* [Task goal]:
In the entries below, how many lines hold the string "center"? Answer with the number only.

* [Recorded data]:
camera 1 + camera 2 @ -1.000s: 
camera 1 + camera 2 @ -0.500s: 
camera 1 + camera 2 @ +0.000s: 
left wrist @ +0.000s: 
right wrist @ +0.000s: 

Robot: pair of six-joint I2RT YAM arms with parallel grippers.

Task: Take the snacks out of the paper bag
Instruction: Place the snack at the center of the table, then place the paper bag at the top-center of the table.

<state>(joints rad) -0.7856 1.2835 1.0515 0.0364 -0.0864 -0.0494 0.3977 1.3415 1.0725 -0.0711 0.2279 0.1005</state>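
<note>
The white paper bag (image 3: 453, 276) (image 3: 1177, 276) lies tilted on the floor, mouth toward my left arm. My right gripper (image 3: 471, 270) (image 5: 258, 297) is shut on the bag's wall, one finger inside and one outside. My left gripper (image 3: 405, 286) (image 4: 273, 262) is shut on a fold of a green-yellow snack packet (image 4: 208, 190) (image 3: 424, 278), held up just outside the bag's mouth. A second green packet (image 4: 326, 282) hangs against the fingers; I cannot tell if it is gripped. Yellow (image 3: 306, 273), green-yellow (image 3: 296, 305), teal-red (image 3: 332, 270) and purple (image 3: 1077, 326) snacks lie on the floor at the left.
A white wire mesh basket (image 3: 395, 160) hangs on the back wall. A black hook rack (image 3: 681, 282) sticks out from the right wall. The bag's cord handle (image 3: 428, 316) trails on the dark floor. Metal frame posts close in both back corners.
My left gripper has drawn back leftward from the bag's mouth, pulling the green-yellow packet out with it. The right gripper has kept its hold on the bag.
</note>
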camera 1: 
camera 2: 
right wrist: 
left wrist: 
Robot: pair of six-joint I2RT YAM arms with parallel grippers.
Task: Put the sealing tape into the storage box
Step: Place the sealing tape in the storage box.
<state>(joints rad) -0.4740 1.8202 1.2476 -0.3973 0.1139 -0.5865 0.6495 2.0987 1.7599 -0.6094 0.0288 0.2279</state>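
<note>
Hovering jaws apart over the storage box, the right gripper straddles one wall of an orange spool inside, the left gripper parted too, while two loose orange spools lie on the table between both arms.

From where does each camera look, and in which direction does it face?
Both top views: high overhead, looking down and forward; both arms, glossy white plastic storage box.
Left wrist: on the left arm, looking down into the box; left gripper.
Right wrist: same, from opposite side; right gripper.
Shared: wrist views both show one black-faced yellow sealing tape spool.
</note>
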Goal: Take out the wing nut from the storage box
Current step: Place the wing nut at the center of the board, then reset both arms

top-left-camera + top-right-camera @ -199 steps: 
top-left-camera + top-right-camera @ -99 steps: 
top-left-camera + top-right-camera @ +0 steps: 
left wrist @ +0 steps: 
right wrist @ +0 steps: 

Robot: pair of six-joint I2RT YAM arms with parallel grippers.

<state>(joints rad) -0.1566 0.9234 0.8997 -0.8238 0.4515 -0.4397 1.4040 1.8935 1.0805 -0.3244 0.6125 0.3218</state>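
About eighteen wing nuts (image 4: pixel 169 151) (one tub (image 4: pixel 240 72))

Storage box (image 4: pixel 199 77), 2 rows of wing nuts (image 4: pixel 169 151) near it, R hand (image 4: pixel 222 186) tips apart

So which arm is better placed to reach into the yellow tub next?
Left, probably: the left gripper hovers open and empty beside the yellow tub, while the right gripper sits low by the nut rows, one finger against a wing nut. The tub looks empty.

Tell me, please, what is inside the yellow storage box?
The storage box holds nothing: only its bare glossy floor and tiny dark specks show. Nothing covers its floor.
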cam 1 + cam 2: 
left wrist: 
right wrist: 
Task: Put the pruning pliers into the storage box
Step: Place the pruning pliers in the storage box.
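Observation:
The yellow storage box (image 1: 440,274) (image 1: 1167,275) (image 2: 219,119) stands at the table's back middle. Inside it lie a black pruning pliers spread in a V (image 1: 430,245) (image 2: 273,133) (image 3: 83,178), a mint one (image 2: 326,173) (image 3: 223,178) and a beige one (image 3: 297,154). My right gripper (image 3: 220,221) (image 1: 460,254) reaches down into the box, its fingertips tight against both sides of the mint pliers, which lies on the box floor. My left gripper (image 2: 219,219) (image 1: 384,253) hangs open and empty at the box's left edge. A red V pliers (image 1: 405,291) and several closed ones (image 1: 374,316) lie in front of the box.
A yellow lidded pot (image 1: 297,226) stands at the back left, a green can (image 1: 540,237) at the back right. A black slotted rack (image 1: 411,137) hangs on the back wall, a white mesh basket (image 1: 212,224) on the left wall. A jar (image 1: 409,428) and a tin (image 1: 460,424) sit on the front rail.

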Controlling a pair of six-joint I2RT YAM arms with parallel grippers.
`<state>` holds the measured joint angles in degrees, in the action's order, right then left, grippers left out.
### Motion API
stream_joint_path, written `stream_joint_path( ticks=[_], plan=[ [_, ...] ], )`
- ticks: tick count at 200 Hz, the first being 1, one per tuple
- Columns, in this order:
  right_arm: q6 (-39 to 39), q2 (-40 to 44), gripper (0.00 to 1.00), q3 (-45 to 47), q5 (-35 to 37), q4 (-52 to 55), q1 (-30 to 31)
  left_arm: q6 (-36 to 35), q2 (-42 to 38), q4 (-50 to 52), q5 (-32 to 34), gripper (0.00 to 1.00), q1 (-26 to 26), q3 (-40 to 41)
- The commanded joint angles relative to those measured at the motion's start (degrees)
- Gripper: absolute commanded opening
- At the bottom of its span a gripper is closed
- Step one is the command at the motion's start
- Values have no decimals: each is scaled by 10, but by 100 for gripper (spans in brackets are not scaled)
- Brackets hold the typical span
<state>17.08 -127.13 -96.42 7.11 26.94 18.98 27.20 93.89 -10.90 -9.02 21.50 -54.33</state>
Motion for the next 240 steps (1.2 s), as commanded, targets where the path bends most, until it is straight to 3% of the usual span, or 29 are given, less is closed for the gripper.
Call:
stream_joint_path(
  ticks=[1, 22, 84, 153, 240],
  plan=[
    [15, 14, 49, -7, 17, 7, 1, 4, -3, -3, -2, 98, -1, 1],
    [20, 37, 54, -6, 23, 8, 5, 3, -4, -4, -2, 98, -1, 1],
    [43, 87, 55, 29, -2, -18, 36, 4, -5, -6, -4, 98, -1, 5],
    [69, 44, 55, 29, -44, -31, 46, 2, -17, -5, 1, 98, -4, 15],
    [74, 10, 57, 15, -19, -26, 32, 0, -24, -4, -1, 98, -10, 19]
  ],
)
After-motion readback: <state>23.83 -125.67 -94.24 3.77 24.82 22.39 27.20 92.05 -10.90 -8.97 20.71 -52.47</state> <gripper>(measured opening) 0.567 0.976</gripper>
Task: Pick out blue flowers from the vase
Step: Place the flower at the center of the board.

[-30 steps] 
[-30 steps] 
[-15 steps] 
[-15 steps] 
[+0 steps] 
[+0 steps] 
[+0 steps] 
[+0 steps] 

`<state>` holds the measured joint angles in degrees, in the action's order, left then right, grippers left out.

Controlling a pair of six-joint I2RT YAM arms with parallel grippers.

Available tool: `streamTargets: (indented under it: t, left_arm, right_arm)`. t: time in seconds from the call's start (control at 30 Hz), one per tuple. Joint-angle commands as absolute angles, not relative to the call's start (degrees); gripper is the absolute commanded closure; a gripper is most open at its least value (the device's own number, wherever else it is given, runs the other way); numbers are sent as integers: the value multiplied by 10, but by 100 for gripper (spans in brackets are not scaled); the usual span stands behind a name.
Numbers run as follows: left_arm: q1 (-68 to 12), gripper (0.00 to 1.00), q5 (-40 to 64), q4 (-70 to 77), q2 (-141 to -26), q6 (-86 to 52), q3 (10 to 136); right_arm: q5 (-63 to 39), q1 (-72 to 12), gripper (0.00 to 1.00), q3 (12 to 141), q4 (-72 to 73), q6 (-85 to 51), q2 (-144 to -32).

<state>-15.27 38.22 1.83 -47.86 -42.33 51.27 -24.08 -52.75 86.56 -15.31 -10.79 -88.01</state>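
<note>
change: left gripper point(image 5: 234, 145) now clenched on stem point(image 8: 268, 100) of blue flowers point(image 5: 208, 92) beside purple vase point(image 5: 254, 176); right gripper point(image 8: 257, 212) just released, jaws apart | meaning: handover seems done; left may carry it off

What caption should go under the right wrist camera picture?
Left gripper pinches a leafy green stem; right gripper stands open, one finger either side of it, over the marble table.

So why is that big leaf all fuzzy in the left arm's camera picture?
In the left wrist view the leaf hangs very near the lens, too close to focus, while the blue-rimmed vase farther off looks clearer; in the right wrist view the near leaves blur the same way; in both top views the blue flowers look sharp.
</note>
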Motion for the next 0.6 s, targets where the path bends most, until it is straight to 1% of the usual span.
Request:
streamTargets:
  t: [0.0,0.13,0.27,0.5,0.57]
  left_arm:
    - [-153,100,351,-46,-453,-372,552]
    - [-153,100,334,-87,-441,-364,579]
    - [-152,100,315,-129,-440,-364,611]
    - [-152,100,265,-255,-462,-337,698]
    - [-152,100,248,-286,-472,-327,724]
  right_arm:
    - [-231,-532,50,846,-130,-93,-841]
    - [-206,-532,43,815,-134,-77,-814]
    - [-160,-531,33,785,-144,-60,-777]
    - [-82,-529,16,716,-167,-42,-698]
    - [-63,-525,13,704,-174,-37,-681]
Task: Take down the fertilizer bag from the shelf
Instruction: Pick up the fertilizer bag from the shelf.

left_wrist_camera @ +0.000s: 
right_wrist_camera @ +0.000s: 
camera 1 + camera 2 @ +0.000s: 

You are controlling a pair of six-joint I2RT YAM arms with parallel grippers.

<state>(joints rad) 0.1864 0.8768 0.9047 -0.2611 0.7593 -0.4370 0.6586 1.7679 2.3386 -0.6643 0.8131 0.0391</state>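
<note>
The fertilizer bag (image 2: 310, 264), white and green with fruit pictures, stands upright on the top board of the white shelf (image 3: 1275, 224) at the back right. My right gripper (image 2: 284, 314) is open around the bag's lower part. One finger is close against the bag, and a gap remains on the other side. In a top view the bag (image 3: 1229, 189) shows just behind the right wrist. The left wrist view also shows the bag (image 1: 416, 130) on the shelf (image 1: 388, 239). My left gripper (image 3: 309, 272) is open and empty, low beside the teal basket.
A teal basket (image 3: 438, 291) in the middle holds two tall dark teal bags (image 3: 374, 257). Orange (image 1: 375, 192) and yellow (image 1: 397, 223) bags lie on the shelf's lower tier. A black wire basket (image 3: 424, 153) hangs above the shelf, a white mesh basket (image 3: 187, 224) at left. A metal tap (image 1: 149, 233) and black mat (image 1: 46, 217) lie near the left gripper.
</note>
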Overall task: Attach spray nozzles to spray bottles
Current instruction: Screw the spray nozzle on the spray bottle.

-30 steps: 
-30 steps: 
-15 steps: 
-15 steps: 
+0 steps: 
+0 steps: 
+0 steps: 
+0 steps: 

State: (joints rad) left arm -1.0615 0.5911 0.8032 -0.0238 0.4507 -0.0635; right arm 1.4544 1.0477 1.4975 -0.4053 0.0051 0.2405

* [Answer below]:
3